• Exercise data:
________
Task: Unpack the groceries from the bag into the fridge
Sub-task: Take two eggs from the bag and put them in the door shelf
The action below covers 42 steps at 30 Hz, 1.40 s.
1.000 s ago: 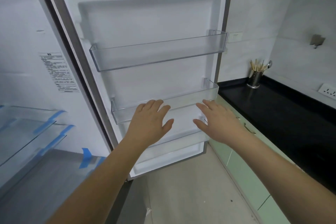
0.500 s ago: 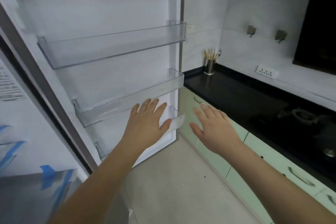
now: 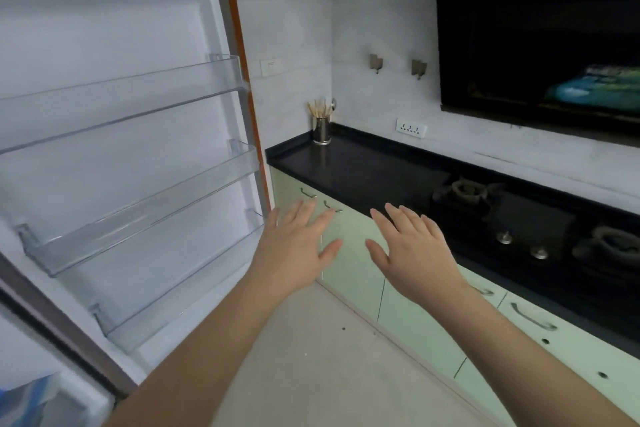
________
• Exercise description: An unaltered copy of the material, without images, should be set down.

• Answer space:
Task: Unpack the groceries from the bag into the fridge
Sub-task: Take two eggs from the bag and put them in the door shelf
The action below covers 42 steps at 30 Hz, 1.40 s.
1.000 s ago: 
0.500 s ago: 
now: 

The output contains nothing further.